Once potential vendors are identified, entrepreneurs typically go through a rigorous evaluation process. Factors to consider include the vendor’s experience, capabilities, production capacity, quality control processes, pricing, and their ability to meet production deadlines. It’s essential to request samples, visit their facilities (if possible), and establish open communication to ensure a good fit.
Before moving into full-scale production, it’s often beneficial to create prototypes and conduct testing. This allows entrepreneurs to refine their product design, evaluate its functionality, and address any potential issues or improvements.
Effective communication with the manufacturer is crucial throughout the manufacturing process.
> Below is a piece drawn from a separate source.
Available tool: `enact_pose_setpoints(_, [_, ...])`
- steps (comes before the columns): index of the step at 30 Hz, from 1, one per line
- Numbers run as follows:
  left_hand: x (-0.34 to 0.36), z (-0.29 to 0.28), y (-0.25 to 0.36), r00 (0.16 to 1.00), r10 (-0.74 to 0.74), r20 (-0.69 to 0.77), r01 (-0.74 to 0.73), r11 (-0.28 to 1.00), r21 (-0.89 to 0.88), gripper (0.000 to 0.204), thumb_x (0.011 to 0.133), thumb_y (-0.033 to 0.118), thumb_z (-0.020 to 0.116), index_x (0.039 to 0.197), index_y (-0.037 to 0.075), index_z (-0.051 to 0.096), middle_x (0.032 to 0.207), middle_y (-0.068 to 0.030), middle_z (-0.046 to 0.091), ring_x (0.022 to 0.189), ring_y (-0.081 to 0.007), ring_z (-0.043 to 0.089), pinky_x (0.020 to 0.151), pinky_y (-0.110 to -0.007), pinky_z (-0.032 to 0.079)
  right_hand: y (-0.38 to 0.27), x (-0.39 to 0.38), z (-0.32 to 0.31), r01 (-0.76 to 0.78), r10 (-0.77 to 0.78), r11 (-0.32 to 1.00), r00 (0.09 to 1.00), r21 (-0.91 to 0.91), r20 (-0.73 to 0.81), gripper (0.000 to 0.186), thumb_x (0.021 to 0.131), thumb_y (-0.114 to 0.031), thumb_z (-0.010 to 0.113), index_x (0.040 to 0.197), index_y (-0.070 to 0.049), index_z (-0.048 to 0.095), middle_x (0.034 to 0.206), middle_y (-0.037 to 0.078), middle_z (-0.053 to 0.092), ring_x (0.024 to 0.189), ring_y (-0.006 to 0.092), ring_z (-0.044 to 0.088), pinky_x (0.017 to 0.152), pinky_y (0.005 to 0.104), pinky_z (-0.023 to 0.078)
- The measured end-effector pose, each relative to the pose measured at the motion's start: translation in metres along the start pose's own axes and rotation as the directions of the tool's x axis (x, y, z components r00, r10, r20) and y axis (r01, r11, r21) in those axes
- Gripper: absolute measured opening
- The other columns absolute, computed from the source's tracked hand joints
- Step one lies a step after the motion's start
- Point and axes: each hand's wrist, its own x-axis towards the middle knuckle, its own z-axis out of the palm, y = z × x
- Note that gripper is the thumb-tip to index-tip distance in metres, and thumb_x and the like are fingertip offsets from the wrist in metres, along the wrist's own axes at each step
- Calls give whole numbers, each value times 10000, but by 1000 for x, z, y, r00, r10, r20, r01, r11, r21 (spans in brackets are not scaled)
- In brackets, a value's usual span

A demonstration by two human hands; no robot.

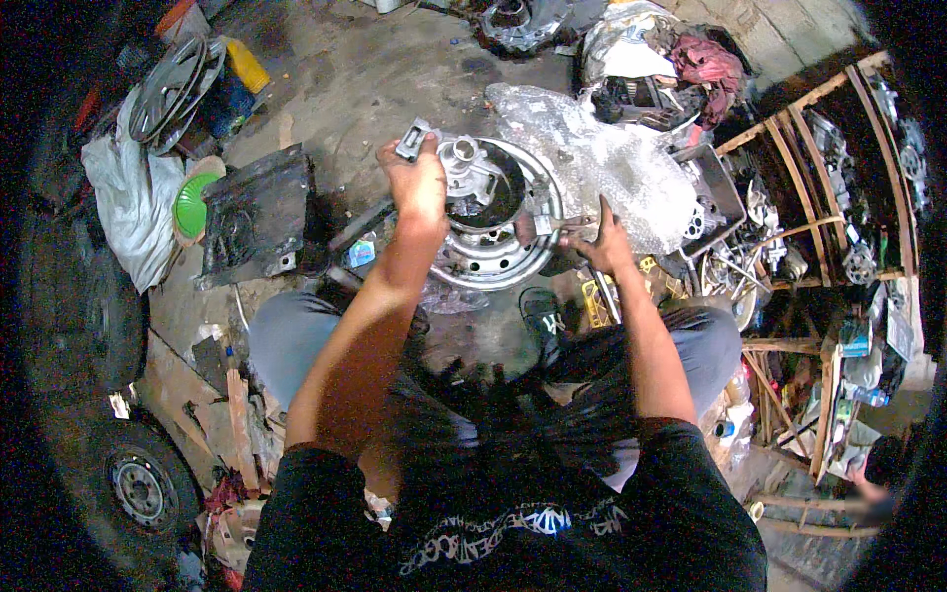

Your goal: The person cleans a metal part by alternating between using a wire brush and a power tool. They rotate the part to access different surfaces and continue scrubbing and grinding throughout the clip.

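In front of me a silver steel wheel rim [480, 268] lies flat on the floor. A grey cast metal housing [464, 176] with a round bore rests over its far left part. My left hand [412, 180] is closed around a grey metal block with a slot [412, 140], beside the housing; whether the two are joined I cannot tell. At the rim's right side my right hand [609, 245] has one finger stretched out and the others curled toward a short hammer-like tool [539, 229], whose metal head lies over the rim. The fingertips there are partly blurred.
Clear bubble wrap [602, 163] spreads beyond my right hand. A dark flat panel [258, 217] and a green round dish [197, 204] lie left. Metal parts fill a wooden rack [804, 183] on the right. A tyre [148, 479] stands lower left, and a person's hand [870, 490] shows lower right.
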Motion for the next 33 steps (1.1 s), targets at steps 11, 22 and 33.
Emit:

Clear specifications, expectations, and timelines should be established and documented. Regular updates, feedback, and quality checks are vital to maintaining a successful partnership.
Implementing quality control measures is essential to ensure consistent and reliable product manufacturing. This may involve periodic inspections, product testing, and monitoring production processes to identify and rectify any quality issues.
As demand for the product increases, scaling up production becomes necessary. This may involve negotiating pricing and terms with the manufacturer to accommodate larger production volumes.
Lessons learned along the way can vary, but here are some common insights:
Thorough research and due diligence are crucial in finding the right manufacturing partner. It’s important to assess their capabilities, reputation, and track record. Effective communication and documentation are essential to avoid misunderstandings and ensure alignment between the entrepreneur and the manufacturer.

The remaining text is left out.